Militância fanatizada
Marco Milani
(Texto publicado no Jornal Correio Popular, Campinas/SP, em 31/07/17, p. A2)
Quem nunca se deparou com militantes ideológicos se servindo da abordagem maniqueísta para influenciar e persuadir a audiência desavisada? Para esses que acreditam deter o monopólio das virtudes, todos aqueles que não comungam dos mesmos ideais são, por exclusão, seres voltados ao mal, egoístas e injustos.
Nenhum partido político ou sistema econômico é a encarnação do bem e nem os opositores representam necessariamente o mal, mas a busca pelo pensamento hegemônico faz com que hábeis formatadores da consciência alheia incutam em suas vítimas noções equivocadas sobre a realidade para promover a alienação coletiva.
O discurso falacioso utiliza premissas e analogias distorcidas que objetivam capturar o ouvinte, ou o leitor, impondo concepções particulares que não encontram respaldo ou fundamentação nos fatos.
Assim age quem rotula e redefine o significado de posições abstratas como esquerda e direita, dando a entender que a posição de preferência dele seria a justa e correta, enquanto a posição contrária seria o símbolo da injustiça no planeta.
A origem histórica dos termos refere-se à localização dos membros da Assembleia Nacional francesa no período pós-revolucionário do final do século XVIII, em que os membros da burguesia girondina sentavam-se à direita da mesa da presidência, os membros da burguesia jacobina situavam-se à esquerda e, no centro, localizavam-se os representantes burgueses sem posições definidas.

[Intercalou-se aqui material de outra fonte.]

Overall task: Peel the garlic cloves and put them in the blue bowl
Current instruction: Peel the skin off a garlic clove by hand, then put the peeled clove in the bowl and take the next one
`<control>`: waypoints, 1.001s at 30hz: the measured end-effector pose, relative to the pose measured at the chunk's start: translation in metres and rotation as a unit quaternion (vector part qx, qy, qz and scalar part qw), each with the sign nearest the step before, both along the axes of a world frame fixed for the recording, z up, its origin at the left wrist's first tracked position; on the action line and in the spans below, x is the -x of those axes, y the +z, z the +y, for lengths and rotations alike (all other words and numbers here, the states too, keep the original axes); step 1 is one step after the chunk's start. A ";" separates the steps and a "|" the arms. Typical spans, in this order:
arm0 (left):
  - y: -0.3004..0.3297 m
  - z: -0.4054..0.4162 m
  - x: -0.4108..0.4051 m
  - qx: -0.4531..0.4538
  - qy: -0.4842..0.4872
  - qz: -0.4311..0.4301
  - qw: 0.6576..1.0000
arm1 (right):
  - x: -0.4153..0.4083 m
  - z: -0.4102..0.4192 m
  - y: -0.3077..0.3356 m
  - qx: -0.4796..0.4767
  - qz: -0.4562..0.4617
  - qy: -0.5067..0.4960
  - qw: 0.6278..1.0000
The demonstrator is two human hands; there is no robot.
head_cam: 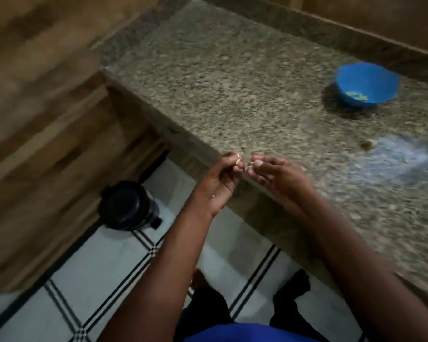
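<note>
The blue bowl (367,83) stands on the granite counter (232,90) at the far right, with a few pale peeled cloves at its bottom. My left hand (220,178) and my right hand (279,176) meet over the counter's front edge. Their fingertips pinch a small pale garlic clove (245,166) between them; the frame is blurred, so the clove is barely visible. A small brownish scrap (367,143) lies on the counter to the right of my hands.
A clear plastic bag (400,159) lies flat on the counter at the right. A black lidded bin (129,206) stands on the tiled floor to the left, below the counter, beside wooden cabinet fronts.
</note>
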State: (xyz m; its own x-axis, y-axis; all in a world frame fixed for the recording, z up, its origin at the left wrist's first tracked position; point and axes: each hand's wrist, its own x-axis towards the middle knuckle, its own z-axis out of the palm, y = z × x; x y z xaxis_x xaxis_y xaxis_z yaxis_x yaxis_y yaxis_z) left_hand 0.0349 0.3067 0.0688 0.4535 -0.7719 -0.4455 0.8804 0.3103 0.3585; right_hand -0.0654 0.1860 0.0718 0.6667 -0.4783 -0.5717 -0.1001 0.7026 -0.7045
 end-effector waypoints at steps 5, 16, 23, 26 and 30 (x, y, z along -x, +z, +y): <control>0.007 0.125 -0.078 0.049 0.066 -0.010 0.997 | -0.094 0.110 0.011 0.007 -0.021 0.073 0.997; -0.013 0.345 -0.197 -0.038 0.283 0.009 0.958 | -0.257 0.267 -0.006 0.054 -0.010 0.245 0.968; -0.049 0.414 -0.276 -0.072 0.348 0.014 0.935 | -0.361 0.313 -0.053 0.046 0.005 0.318 0.947; -0.069 0.425 -0.319 -0.090 0.327 0.014 0.941 | -0.409 0.327 -0.076 0.033 0.025 0.335 0.941; -0.098 0.436 -0.361 -0.109 0.302 0.047 0.946 | -0.458 0.343 -0.111 0.004 0.075 0.357 0.931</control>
State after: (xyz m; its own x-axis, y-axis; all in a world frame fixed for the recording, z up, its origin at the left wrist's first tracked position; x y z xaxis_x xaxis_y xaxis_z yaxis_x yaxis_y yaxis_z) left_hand 0.3957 0.7429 -0.0289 0.7325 -0.2709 -0.6245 0.5980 0.6945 0.4001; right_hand 0.3927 0.5291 -0.0388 0.7294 0.0507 -0.6822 -0.6368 0.4145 -0.6501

Os girondinos consideravam que as mudanças trazidas pela revolução já estavam adequadas e a nova situação deveria ser mantida, e chegaram a se aliar ao rei, enquanto os jacobinos entendiam que a revolução deveria ser radicalizada. Assim, o termo direita foi associado à conservação dos direitos conquistados e da situação vigente, e esquerda relacionou-se ao aprofundamento revolucionário.
Ainda que exista uma extensa zona nebulosa nessa polarização e na aplicação desses conceitos, modernamente essas duas referências são utilizadas para identificar o grau de intervencionismo estatal defendido por alguém ou por algum grupo. À esquerda posiciona-se quem é a favor do controle estatal da economia e a interferência ativa do governo em todos os setores da vida social, colocando o ideal igualitário acima de outras considerações de ordem moral, cultural, patriótica ou religiosa. À direita, quem é a favor da liberdade política, econômica e de consciência, defendendo as instituições em um estado democrático de direito e os indivíduos contra o intervencionismo estatal, além de destacar valores morais, éticos, religiosos e culturais tradicionais acima de quaisquer projetos reformistas sociais.

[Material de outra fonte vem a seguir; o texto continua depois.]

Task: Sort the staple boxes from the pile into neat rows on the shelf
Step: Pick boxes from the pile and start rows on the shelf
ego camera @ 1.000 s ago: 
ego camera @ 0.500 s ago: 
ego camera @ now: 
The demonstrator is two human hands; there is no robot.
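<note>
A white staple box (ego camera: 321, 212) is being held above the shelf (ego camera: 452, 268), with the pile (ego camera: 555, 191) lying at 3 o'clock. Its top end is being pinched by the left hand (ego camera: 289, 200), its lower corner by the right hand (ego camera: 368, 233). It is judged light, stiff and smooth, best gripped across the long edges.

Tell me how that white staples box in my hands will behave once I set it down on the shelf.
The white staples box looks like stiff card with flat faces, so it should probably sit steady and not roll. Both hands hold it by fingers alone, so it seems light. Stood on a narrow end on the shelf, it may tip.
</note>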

A tática militante é, justamente, classificar o outro de maneira absoluta usando a sua limitada visão de mundo dicotômico e valores morais aplicados seletivamente, promovendo e estimulando o antagonismo e, muitas vezes, a violência ao adversário.
Não é incomum a hipocrisia ideológica fazer com que se acuse o outro de se comportar como o próprio acusador se comporta. Intolerantes acusando quem não pensa da mesma maneira como sendo os únicos intolerantes. Não se respeita a liberdade de consciência nem o direito de expressão.
No atual cenário político brasileiro, a polarização apaixonada entre esquerda e direita faz com que líderes acusados ou já julgados e condenados por crimes de corrupção ativa ou passiva sejam tratados como mártires apenas por vestirem as mesmas cores partidárias.
Diferentemente, o cidadão ético e racional, ao constatar que políticos que já receberam o seu voto no passado mas agora mostram-se corruptos e inadequados à vida pública, apoia a respectiva condenação e o ressarcimento dos valores usurpados à sociedade. Não possui políticos de estimação nem se deixa fascinar por discursos vitimistas ou golpistas.
Corruptos são criminosos, sejam eles classificados como de esquerda ou direita. São parasitas sociais e somente a alienação faz com que o cidadão comum se transforme em um militante fanatizado que idolatra políticos populistas, especialmente se esses forem ex-presidentes.
* Marco Milani é Economista, pós-doutor pela Universidade de Salamanca (Espanha) e professor da Unicamp.